## Work order
Everything in the listing beneath must be transcribed exactly.

-- Opening Marker --

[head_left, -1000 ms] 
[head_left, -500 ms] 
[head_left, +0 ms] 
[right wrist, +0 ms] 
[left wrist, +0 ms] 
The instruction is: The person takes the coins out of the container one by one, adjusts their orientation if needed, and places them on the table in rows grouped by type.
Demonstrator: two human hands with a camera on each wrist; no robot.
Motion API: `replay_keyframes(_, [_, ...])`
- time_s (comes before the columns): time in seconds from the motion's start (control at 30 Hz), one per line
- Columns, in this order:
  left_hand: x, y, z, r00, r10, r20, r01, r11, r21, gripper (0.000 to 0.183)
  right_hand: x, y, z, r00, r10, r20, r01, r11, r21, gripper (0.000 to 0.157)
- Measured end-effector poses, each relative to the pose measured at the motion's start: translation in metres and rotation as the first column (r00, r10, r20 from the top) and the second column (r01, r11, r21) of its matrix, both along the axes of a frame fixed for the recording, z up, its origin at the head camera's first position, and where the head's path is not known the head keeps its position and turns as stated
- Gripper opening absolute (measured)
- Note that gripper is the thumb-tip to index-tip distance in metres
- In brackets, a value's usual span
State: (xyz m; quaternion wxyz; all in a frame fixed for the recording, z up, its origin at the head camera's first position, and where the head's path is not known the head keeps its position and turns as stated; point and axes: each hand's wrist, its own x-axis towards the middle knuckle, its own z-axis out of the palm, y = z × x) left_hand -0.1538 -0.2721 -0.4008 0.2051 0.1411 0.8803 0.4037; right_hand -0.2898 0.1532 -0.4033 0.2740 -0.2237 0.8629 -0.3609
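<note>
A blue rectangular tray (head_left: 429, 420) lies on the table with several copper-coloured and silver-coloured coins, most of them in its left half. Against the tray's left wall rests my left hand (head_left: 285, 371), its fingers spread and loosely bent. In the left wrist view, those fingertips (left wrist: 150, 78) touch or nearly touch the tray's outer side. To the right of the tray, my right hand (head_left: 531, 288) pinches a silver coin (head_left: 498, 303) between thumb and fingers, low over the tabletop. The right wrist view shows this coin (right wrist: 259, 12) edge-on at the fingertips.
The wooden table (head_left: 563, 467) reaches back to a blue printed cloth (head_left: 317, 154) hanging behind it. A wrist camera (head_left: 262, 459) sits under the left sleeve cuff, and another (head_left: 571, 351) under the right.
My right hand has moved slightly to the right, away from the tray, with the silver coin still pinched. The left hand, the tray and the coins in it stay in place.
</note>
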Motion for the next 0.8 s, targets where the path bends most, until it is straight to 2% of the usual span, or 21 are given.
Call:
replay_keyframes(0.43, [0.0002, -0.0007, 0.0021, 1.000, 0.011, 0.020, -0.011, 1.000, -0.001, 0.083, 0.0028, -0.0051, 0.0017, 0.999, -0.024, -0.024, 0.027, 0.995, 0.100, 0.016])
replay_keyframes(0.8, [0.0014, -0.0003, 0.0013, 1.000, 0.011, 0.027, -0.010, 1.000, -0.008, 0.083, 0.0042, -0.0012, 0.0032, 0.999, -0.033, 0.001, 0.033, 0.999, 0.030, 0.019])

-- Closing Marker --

## Completed task
[head_left, -1000 ms] 
[head_left, -500 ms] 
[head_left, +0 ms] 
[right wrist, +0 ms] 
[left wrist, +0 ms] 
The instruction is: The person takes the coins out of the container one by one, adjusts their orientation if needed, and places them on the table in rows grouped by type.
Demonstrator: two human hands with a camera on each wrist; no robot.
Motion API: `replay_keyframes(_, [_, ...])`
- time_s (comes before the columns): time in seconds from the motion's start (control at 30 Hz), one per line
- Columns, in this order:
  left_hand: x, y, z, r00, r10, r20, r01, r11, r21, gripper (0.000 to 0.183)
  right_hand: x, y, z, r00, r10, r20, r01, r11, r21, gripper (0.000 to 0.157)
- Measured end-effector poses, each relative to the pose measured at the motion's start: translation in metres and rotation as the first column (r00, r10, r20 from the top) and the second column (r01, r11, r21) of its matrix, both along the axes of a frame fixed for the recording, z up, its origin at the head camera's first position, and where the head's path is not known the head keeps its position and turns as stated
- Gripper opening absolute (measured)
- Note that gripper is the thumb-tip to index-tip distance in metres
- In brackets, a value's usual span
State: (xyz m; quaternion wxyz; all in a frame fixed for the recording, z up, its origin at the head camera's first position, and where the head's path is not known the head keeps its position and turns as stated; point and axes: each hand's wrist, its own x-axis towards the middle knuckle, its own z-axis out of the palm, y = z × x) left_hand -0.1538 -0.2721 -0.4008 0.2051 0.1411 0.8803 0.4037; right_hand -0.2898 0.1532 -0.4033 0.2740 -0.2237 0.8629 -0.3609
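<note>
A blue rectangular tray (head_left: 429, 420) lies on the table with several copper-coloured and silver-coloured coins, most of them in its left half. Against the tray's left wall rests my left hand (head_left: 285, 371), its fingers spread and loosely bent. In the left wrist view, those fingertips (left wrist: 150, 78) touch or nearly touch the tray's outer side. To the right of the tray, my right hand (head_left: 531, 288) pinches a silver coin (head_left: 498, 303) between thumb and fingers, low over the tabletop. The right wrist view shows this coin (right wrist: 259, 12) edge-on at the fingertips.
The wooden table (head_left: 563, 467) reaches back to a blue printed cloth (head_left: 317, 154) hanging behind it. A wrist camera (head_left: 262, 459) sits under the left sleeve cuff, and another (head_left: 571, 351) under the right.
My right hand has moved slightly to the right, away from the tray, with the silver coin still pinched. The left hand, the tray and the coins in it stay in place.
</note>
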Motion for the next 0.8 s, targets where the path bends most, until it is straight to 2% of the usual span, or 21 are given.
Call:
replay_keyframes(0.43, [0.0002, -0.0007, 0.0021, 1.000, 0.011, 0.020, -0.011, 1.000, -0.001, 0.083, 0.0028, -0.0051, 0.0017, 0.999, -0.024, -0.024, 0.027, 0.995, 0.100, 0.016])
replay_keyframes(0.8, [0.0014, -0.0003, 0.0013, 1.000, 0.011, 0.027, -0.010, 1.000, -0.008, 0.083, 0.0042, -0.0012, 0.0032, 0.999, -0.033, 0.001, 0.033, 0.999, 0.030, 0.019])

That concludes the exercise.